Роман, таким образом, ведется в двух планах. О втором — современном — плане рассказал в своих воспоминаниях Андрей Белый: «…опрокидывая старый Кельн в быт Москвы, он (Брюсов) порою и сам утеривал грани меж жизнью и вымыслом» {Андрей Белый. Начало века. ГИЗ, 1933. С. 284.}. Белый дает и характеристику прототипа Ренаты — реально существовавшей, игравшей известную роль в литературной жизни Москвы начала XX века и только недавно умершей женщины. Рассказав о ней, он прибавляет: «Вспомните образ «ведьмы» Ренаты из романа «Огненный ангел»; там дан натуралистически написанный с нее портрет; он писался два года, в эпоху горестной путаницы между нею, Брюсовым и мною; обстание романа — быт старого Кельна, полный суеверий, быт исторический, скрупулезно изученный Брюсовым, — точно отчет о бредах Н **, точно диссертация, написанная на тему об ее нервном заболевании» {Там же. С. 279.}.

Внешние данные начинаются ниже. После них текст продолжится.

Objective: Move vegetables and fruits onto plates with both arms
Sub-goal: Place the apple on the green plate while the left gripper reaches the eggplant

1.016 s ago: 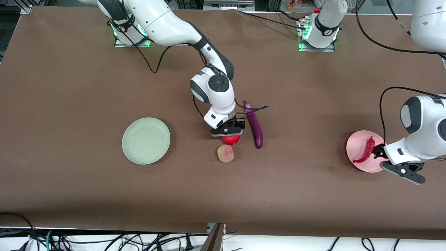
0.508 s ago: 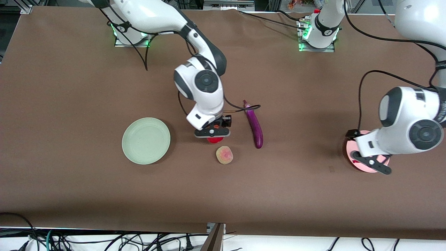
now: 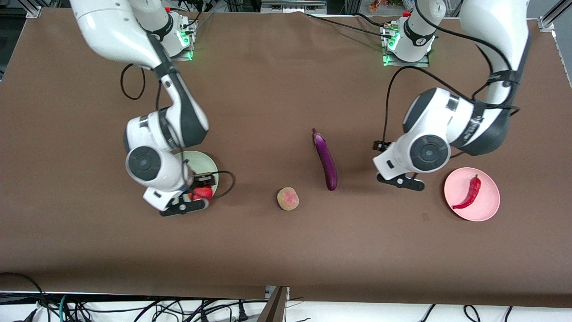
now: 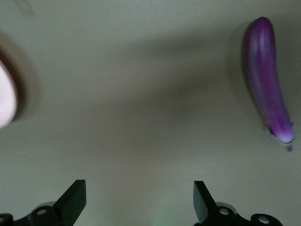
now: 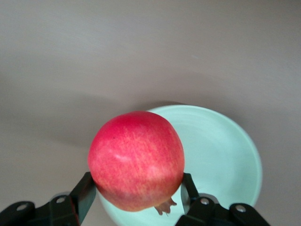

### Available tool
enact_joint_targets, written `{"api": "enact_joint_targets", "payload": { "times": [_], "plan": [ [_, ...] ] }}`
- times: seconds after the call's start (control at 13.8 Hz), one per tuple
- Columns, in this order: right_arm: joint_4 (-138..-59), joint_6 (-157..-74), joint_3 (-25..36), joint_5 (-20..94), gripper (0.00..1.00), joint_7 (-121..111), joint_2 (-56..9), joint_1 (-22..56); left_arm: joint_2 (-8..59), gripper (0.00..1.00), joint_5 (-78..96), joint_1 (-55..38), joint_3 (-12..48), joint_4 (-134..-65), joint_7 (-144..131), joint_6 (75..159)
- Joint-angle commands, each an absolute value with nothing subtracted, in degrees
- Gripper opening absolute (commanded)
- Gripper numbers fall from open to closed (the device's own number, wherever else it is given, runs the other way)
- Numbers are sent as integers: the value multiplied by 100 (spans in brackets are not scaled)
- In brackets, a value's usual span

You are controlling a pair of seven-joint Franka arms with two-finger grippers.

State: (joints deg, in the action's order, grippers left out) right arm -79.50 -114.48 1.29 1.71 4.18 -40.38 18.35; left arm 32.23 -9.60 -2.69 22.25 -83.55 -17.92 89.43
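Observation:
My right gripper [image 3: 193, 199] is shut on the round red pomegranate [image 3: 203, 192] and holds it over the rim of the pale green plate [image 3: 201, 161] that is nearer to the front camera. In the right wrist view the fruit [image 5: 136, 157] sits between the fingers above the plate [image 5: 225, 155]. My left gripper [image 3: 400, 182] is open and empty, over the table between the purple eggplant [image 3: 325, 158] and the pink plate [image 3: 487, 201]. The red chili [image 3: 468, 193] lies on the pink plate. The peach [image 3: 288, 198] lies on the table near the eggplant's tip. The left wrist view shows the eggplant [image 4: 270, 80].
The brown table runs wide around the things. Black cables hang from both arms. The two arm bases [image 3: 404, 42] stand at the table's top edge in the front view.
My right arm lifted the pomegranate from beside the peach and carried it to the green plate. My left gripper left the chili on the pink plate and moved toward the eggplant.

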Motion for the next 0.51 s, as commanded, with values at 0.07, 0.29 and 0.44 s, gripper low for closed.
{"api": "enact_joint_targets", "payload": {
  "times": [0.07,0.29,0.44],
  "plan": [
    [-8796,-12320,44,184,48,211,-4096,1635,3393,100,-677,-290,2268,-9111,-3116,10330],
    [-8851,-12393,44,220,94,211,-4087,1477,3401,100,-633,-597,2268,-9589,-4399,11643],
    [-8772,-12358,26,255,99,264,-4043,1468,3593,100,-450,-563,2268,-9737,-4466,12352]
  ]
}}
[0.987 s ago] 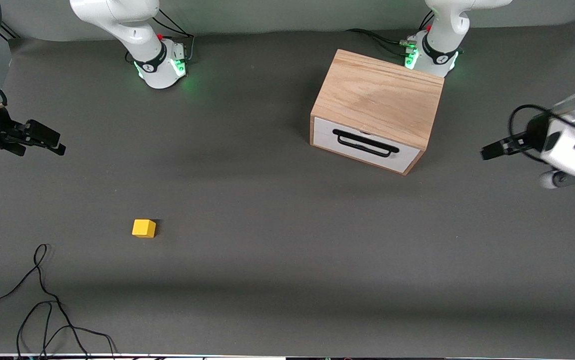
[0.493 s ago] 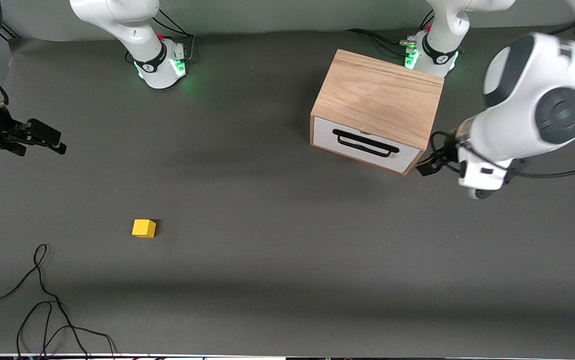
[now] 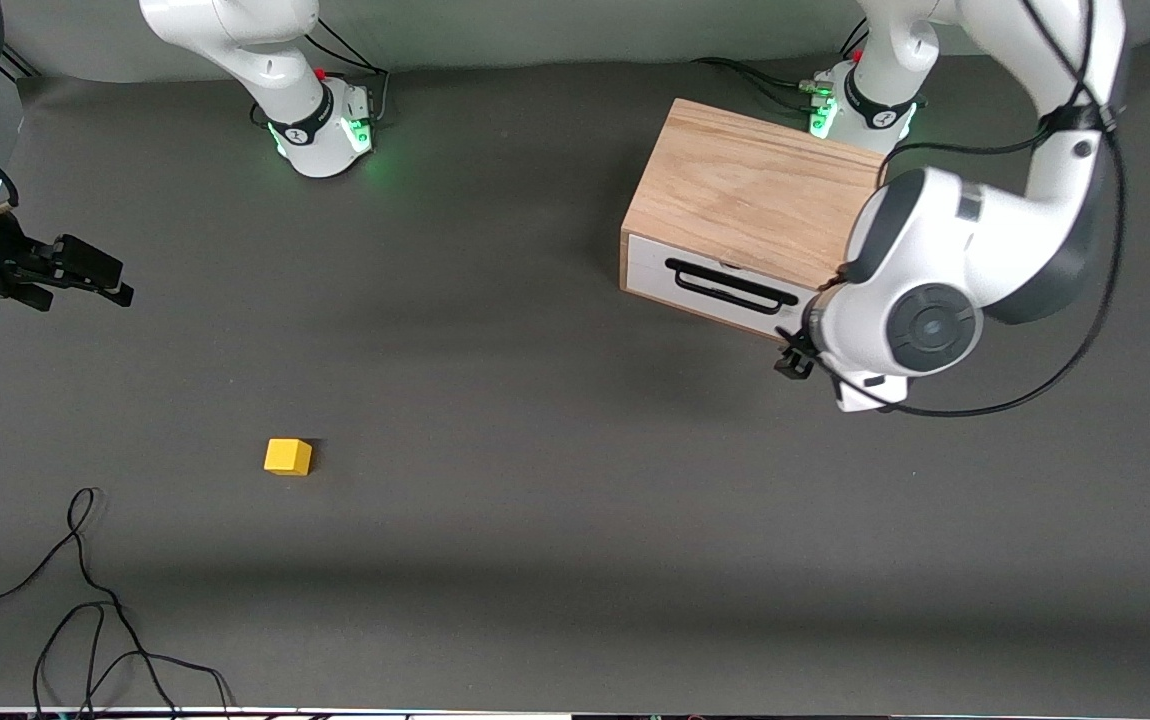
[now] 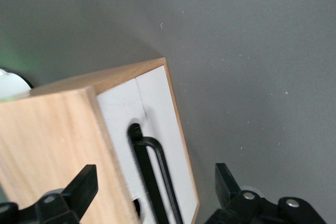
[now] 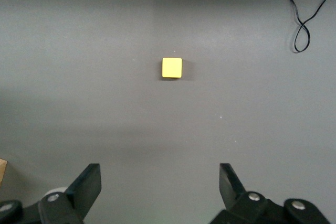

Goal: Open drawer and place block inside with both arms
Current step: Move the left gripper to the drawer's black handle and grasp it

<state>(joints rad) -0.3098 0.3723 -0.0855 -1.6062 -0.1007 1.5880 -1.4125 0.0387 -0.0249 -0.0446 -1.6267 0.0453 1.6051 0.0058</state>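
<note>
We see no readable brand, label or writing on any object; only green lights glow at the two arm bases. The table point(image 3: 535, 560) is covered in plain dark grey matting, with a pale wall strip along its far edge and a loose black cable point(image 3: 85, 610) curled on the near part toward the right arm's end.

The drawer point(image 3: 710, 287) sits shut in its light-oak box point(image 3: 750, 195), toward the left arm's end. The left gripper point(image 3: 793, 362) hangs over the mat just in front of the box's corner, its jaws spread wide in the left wrist view, framing the black bar handle point(image 4: 155, 182).

The yellow block point(image 3: 288, 457) lies alone on the mat, well apart from the box, nearer the camera. The right gripper point(image 3: 85, 270) waits at the right arm's end, jaws released and empty.
</note>
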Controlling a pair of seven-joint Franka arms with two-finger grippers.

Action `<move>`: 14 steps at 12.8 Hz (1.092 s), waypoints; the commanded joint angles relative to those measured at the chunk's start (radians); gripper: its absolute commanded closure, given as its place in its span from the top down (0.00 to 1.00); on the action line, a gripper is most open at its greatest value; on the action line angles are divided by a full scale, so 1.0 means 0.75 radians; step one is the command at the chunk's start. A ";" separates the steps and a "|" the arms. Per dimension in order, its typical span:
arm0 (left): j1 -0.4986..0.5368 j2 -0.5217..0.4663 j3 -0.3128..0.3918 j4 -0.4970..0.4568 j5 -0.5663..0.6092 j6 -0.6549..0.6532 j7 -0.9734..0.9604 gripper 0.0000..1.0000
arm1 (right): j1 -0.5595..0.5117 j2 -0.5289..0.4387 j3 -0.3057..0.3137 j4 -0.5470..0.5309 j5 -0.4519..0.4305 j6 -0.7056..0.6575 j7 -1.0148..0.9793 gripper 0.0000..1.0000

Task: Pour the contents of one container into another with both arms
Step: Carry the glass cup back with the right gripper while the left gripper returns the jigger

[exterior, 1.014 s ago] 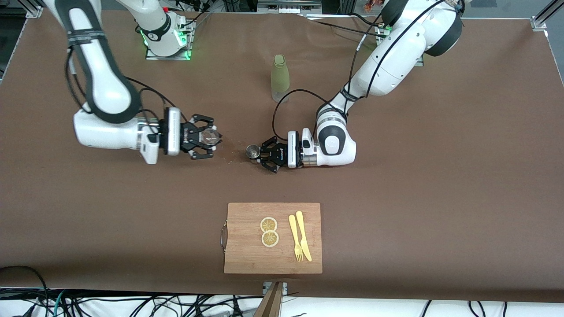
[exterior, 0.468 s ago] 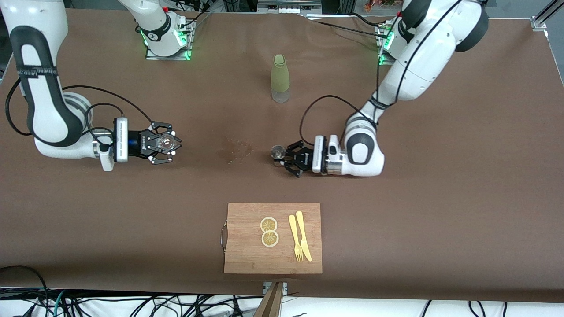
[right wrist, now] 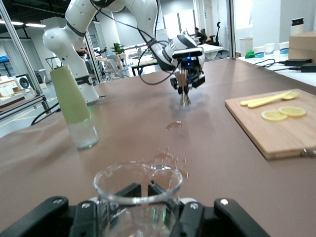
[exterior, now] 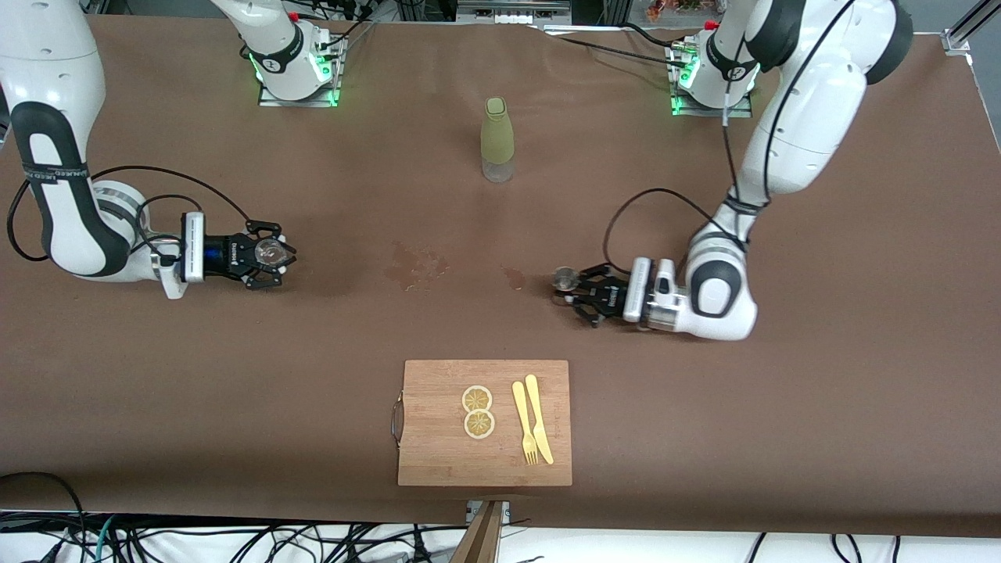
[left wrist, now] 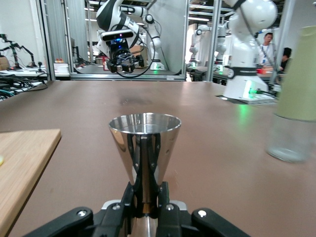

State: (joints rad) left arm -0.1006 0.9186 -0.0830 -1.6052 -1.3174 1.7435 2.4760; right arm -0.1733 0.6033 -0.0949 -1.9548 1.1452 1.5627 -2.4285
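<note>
A wooden cutting board (exterior: 438,450) lies on the brown worktop (exterior: 821,414) nearest the front camera, carrying two lemon slices (exterior: 478,411) beside a yellow fork (exterior: 523,422) and knife (exterior: 539,418). Wet spill marks (exterior: 418,266) stain the worktop's middle.

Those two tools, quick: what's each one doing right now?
Left tool: closed on a metal jigger.
Right tool: closed on a clear glass.

Bright, even overhead light; soft shadows under both arms; sharp focus, no glare

2 lemon slices (exterior: 478,411), 1 fork (exterior: 523,422), 1 knife (exterior: 539,418), 1 bottle (exterior: 496,140), 1 board (exterior: 438,446).
</note>
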 commanded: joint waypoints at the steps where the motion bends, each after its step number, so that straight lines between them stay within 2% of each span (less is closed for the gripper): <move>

Нам нет надобности рассматривать в мелочах автобиографическую подкладку «Огненного ангела». Это будет сделано впоследствии. Нам пока довольно и сказанного, чтобы подвести итоги.

Роман, таким образом, не только знакомит нас с фактами культурной жизни, с воззрениями известной части немецкого общества XVI века, но представляет, до некоторой степени, «мемуары» Брюсова о его личной жизни и жизни группы, с которой он был связан в Москве девятисотых годов. Для нас это, следовательно, роман вдвойне «исторический». Если наличная сторона медали показывает нам образы дикого суеверия, грубого фанатизма, завязавшейся, но еще далеко не решенной борьбы двух мировоззрений, — обратная ее сторона мало утешительного скажет о внутренней жизни группы, готовой в то время считать себя сливками русской буржуазной интеллигенции.